Diagnosis of Breakthrough Fungal Infections in the Clinical Mycology Laboratory: An ECMM Consensus Statement.

Abstract

Breakthrough invasive fungal infections (bIFI) cause significant morbidity and mortality. Their diagnosis can be challenging due to reduced sensitivity to conventional culture techniques, serologic tests, and PCR-based assays in patients undergoing antifungal therapy, and their diagnosis can be delayed contributing to poor patient outcomes. In this review, we provide consensus recommendations on behalf of the European Confederation for Medical Mycology (ECMM) for the diagnosis of bIFI caused by invasive yeasts, molds, and endemic mycoses, to guide diagnostic efforts in patients receiving antifungals and support the design of future clinical trials in the field of clinical mycology. The cornerstone of lab-based diagnosis of breakthrough infections for yeast and endemic mycoses remain conventional culture, to accurately identify the causative pathogen and allow for antifungal susceptibility testing. The impact of non-culture-based methods are not well-studied for the definite diagnosis of breakthrough invasive yeast infections. Non-culture-based methods have an important role for the diagnosis of breakthrough invasive mold infections, in particular invasive aspergillosis, and a combination of testing involving conventional culture, antigen-based assays, and PCR-based assays should be considered. Multiple diagnostic modalities, including histopathology, culture, antibody, and/or antigen tests and occasionally PCR-based assays may be required to diagnose breakthrough endemic mycoses. A need exists for diagnostic tests that are effective, simple, cheap, and rapid to enable the diagnosis of bIFI in patients taking antifungals.

Department

Description

Provenance

Citation

Published Version (Please cite this version)

10.3390/jof6040216

Publication Info

Jenks, Jeffrey D, Jean-Pierre Gangneux, Ilan S Schwartz, Ana Alastruey-Izquierdo, Katrien Lagrou, George R Thompson Iii, Cornelia Lass-Flörl, Martin Hoenigl, et al. (2020). Diagnosis of Breakthrough Fungal Infections in the Clinical Mycology Laboratory: An ECMM Consensus Statement. Journal of fungi (Basel, Switzerland), 6(4). p. 216. 10.3390/jof6040216 Retrieved from https://hdl.handle.net/10161/28611.

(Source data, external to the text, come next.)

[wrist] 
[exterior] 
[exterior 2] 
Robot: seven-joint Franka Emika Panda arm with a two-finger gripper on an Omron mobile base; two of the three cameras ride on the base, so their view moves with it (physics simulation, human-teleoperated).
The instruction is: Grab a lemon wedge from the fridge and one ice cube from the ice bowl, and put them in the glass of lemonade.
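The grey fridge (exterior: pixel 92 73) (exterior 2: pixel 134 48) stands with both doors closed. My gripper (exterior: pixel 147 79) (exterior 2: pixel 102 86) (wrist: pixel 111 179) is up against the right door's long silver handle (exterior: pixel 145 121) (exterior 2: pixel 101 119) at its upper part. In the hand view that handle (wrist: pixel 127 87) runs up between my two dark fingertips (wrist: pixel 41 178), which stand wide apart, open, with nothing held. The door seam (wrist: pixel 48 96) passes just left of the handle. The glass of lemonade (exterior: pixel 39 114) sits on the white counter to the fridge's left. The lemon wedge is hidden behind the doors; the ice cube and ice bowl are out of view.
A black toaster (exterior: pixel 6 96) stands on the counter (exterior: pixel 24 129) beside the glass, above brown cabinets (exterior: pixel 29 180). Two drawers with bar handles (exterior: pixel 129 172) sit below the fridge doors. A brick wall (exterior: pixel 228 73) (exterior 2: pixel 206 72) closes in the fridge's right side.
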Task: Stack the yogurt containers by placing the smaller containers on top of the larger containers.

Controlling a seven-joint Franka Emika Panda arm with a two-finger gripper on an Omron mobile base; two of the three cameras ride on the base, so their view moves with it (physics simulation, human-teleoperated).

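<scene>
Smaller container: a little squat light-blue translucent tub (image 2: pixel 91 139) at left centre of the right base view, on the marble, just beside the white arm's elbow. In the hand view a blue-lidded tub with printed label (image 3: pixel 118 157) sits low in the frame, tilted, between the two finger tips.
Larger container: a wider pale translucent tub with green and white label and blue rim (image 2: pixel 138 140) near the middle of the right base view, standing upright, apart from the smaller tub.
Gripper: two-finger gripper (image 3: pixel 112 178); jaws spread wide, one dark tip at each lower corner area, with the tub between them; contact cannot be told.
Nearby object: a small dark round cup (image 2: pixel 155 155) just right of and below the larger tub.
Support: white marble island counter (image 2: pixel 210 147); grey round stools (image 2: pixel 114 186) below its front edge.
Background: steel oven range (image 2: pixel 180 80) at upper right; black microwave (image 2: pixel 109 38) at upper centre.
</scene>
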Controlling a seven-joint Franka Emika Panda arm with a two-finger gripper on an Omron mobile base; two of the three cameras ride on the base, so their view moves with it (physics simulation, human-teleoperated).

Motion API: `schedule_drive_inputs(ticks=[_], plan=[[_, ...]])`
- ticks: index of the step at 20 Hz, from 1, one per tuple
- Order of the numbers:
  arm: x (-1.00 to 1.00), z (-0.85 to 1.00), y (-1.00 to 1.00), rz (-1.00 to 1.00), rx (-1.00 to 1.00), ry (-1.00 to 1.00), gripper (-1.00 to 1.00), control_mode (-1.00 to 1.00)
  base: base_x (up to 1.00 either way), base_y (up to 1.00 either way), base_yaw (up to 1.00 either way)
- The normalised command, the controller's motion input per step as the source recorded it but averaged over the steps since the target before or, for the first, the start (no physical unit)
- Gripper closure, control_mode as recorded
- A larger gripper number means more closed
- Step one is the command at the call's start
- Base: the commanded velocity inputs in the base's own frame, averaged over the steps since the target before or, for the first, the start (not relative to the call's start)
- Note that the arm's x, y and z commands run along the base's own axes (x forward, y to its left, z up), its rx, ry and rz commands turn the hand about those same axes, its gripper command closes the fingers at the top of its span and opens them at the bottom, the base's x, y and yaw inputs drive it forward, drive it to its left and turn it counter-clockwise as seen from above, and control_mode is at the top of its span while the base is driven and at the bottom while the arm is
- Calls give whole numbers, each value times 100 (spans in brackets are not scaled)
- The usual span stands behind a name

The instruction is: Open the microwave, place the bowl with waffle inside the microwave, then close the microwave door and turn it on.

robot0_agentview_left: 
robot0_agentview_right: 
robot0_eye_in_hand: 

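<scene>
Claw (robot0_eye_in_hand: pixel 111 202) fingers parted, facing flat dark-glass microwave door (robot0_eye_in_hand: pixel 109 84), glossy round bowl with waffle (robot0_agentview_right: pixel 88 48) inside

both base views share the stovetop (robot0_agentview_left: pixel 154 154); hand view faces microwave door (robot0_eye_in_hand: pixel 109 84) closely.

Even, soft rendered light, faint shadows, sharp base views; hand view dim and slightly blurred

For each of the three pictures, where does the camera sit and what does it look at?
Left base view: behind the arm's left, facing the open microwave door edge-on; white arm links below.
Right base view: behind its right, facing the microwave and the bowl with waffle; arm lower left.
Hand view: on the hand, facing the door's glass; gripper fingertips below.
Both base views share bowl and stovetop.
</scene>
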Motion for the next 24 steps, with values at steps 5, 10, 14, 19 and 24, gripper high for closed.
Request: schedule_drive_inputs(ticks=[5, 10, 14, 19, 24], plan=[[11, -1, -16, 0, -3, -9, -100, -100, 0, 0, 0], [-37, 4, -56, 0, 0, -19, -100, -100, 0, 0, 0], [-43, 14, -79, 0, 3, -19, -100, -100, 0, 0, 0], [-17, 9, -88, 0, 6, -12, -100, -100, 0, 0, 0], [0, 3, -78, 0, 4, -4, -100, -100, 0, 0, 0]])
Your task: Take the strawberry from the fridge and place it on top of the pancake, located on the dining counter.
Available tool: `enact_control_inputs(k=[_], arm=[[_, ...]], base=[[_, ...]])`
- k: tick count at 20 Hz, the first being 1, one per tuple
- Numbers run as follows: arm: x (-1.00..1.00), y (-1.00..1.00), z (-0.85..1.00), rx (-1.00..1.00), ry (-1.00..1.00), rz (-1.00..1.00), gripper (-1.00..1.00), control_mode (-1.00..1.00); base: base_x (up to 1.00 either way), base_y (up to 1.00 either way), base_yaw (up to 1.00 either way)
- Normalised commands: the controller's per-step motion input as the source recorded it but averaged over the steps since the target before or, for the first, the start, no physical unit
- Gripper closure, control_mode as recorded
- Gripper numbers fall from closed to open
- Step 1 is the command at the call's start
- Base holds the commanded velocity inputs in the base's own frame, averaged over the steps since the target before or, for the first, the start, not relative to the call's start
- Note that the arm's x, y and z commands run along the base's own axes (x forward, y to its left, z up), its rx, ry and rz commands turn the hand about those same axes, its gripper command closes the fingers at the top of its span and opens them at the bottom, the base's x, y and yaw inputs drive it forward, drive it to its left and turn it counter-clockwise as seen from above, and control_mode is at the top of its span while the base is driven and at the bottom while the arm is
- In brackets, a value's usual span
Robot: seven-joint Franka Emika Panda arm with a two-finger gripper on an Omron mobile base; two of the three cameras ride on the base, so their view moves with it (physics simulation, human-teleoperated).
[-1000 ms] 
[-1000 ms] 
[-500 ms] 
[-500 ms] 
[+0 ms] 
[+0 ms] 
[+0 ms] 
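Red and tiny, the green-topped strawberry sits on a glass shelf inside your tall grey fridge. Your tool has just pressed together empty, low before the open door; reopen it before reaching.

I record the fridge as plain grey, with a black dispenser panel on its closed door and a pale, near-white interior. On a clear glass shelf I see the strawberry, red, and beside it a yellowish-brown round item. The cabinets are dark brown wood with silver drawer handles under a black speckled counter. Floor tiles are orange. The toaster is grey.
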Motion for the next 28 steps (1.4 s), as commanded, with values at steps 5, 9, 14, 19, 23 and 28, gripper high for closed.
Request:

This is constructed from limited available data and may be imprecise. To cite this article, please review & use the official citation provided by the journal.

Scholars@Duke

Jenks

Jeffrey Daniel Jenks

Adjunct Associate Professor in the Department of Medicine
Schwartz

Ilan Schwartz

Associate Professor of Medicine

Unless otherwise indicated, scholarly articles published by Duke faculty members are made available here with a CC-BY-NC (Creative Commons Attribution Non-Commercial) license, as enabled by the Duke Open Access Policy. If you wish to use the materials in ways not already permitted under CC-BY-NC, please consult the copyright owner. Other materials are made available here through the author’s grant of a non-exclusive license to make their work openly accessible.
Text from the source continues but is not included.